The Portland & Ogdensburg Railroad was a railroad planned to connect Portland, Maine to Ogdensburg, New York. The plan failed, and in 1880 the Vermont section was reorganized and leased by the Boston & Lowell Railroad. In 1886, the Maine and New Hampshire section was reorganized as the Portland & Ogdensburg Railway. That part was leased to the Maine Central Railroad in 1888, and in 1912 the Maine Central leased the eastern part of the Vermont section from the Boston & Maine Railroad, the successor to the B&L.

==History==
With the growth of the American Midwest and Upper Canada, transportation between those areas and the outside world became an issue. The natural connector was the Great Lakes and St Lawrence River, but the river had rapids in some areas and froze in the winter. Alternative transportation to an ice-free port by rail was possible, and Boston increased in importance as a result, but Boston's monopoly position proved bothersome to Great Lakes and especially Montreal interests, who began to look for alternatives. Portland, Maine, was the most northerly ice-free port on the east coast of North America, and attracted attention as an outlet. The problem was building a railroad from a lake or river port to Portland. Montreal's solution was the St. Lawrence and Atlantic Railroad, but this left Great Lakes interests out.
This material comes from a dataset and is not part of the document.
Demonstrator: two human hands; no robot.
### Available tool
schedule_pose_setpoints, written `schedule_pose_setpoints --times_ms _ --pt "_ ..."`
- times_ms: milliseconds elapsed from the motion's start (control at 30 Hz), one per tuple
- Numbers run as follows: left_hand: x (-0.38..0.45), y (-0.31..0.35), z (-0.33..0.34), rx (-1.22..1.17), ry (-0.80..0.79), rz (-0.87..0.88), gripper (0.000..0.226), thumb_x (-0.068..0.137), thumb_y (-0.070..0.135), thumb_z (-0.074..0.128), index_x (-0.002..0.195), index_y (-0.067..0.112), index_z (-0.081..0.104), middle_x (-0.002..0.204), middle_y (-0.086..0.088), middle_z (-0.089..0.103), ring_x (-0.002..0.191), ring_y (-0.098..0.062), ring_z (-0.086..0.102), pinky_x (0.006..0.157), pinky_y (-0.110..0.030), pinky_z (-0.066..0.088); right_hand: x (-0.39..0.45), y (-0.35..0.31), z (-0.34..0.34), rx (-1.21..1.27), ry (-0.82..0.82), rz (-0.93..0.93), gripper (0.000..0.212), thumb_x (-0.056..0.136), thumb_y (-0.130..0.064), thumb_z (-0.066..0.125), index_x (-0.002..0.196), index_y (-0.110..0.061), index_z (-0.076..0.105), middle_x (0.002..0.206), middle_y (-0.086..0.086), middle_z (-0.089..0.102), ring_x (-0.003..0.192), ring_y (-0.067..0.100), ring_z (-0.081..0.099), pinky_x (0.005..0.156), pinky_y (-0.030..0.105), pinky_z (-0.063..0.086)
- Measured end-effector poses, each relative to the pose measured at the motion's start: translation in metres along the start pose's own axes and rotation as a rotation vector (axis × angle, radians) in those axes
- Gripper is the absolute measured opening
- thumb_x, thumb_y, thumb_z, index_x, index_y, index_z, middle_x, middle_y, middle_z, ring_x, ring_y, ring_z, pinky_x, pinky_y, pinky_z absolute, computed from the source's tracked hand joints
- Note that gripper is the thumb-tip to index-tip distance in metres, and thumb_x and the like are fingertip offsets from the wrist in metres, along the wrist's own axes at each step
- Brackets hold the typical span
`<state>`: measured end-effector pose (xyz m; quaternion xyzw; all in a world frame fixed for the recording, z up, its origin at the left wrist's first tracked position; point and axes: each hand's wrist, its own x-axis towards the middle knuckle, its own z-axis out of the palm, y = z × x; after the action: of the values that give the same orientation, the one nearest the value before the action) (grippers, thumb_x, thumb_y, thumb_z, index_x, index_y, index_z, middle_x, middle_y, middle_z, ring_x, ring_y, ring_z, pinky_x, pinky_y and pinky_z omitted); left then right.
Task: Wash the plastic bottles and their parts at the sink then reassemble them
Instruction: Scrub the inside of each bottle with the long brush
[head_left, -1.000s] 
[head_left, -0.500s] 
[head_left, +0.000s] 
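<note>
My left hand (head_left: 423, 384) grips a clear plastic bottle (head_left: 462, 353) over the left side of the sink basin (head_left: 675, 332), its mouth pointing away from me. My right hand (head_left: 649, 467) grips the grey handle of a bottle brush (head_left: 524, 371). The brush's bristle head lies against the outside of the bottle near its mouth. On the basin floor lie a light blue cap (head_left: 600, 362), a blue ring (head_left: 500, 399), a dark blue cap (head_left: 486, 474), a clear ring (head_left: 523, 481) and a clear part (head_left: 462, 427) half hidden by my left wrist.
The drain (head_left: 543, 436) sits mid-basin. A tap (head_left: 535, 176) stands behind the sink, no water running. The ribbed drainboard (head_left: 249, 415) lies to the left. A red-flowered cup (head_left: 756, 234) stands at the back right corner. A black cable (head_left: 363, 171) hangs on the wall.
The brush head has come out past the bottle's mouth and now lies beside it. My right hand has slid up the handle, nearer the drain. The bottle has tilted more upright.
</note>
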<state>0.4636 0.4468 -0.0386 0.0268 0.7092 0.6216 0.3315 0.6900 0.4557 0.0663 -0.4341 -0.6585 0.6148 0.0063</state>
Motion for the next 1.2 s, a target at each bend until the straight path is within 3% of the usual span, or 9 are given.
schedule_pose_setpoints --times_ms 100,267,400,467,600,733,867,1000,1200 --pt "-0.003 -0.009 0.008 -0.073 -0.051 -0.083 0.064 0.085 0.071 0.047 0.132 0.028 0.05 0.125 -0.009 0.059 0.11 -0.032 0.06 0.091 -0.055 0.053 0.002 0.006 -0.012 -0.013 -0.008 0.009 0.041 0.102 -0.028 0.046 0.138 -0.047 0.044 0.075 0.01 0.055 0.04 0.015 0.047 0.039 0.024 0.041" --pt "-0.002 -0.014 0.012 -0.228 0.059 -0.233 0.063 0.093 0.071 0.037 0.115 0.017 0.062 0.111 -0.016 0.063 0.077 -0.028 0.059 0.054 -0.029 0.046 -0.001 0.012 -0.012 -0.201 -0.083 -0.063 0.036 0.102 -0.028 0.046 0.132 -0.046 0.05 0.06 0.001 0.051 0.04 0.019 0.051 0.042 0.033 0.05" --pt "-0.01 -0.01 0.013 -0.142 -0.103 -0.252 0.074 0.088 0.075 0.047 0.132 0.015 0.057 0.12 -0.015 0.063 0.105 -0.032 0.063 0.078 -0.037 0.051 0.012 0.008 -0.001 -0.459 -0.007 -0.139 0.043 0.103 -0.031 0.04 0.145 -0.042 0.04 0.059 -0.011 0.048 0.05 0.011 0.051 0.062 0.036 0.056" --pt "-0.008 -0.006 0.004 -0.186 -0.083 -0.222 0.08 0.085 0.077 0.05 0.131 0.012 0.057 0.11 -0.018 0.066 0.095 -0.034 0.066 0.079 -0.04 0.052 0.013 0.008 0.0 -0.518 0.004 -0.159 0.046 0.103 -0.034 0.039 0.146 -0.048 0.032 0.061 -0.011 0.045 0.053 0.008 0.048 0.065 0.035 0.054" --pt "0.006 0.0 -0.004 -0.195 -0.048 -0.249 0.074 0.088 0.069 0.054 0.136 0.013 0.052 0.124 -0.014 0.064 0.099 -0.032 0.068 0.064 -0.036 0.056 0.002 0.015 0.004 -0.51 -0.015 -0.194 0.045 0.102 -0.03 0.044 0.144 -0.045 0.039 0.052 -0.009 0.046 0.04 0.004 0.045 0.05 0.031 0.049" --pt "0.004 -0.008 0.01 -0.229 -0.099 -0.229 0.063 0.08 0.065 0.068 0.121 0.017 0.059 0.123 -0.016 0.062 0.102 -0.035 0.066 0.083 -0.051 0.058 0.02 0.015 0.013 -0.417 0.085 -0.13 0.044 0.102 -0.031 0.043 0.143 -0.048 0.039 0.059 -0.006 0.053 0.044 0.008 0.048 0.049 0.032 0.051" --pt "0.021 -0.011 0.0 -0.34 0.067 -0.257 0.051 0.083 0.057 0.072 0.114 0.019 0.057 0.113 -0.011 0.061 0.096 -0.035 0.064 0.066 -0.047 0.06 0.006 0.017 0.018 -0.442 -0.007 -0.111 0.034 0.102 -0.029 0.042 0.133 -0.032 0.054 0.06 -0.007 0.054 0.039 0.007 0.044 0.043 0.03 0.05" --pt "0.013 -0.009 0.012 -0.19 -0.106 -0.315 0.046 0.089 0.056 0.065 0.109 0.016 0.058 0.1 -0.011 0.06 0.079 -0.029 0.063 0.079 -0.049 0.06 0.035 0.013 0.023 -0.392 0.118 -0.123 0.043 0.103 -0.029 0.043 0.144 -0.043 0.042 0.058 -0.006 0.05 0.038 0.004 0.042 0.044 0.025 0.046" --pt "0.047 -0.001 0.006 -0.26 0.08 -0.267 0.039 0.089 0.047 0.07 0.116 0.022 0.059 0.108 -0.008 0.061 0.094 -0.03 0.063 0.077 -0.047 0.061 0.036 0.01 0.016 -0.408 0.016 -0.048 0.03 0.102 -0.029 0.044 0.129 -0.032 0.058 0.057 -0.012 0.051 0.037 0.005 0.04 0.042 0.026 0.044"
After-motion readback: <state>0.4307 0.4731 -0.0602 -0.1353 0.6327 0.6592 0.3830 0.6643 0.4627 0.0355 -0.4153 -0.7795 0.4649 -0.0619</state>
The Portland & Ogdensburg Railroad was chartered on February 11, 1867 to run from Portland to Fabyan, a junction at Carroll, New Hampshire in the White Mountains, where the Boston, Concord & Montreal Railroad would continue west. In the summer of that year John Neal and other Portland business representatives traveled to Oswego, New York to determine the route's feasibility and determined it so. The two companies' track joined in a ceremony at the summit of Crawford Notch on August 7, 1875, then opened on August 16, 1875.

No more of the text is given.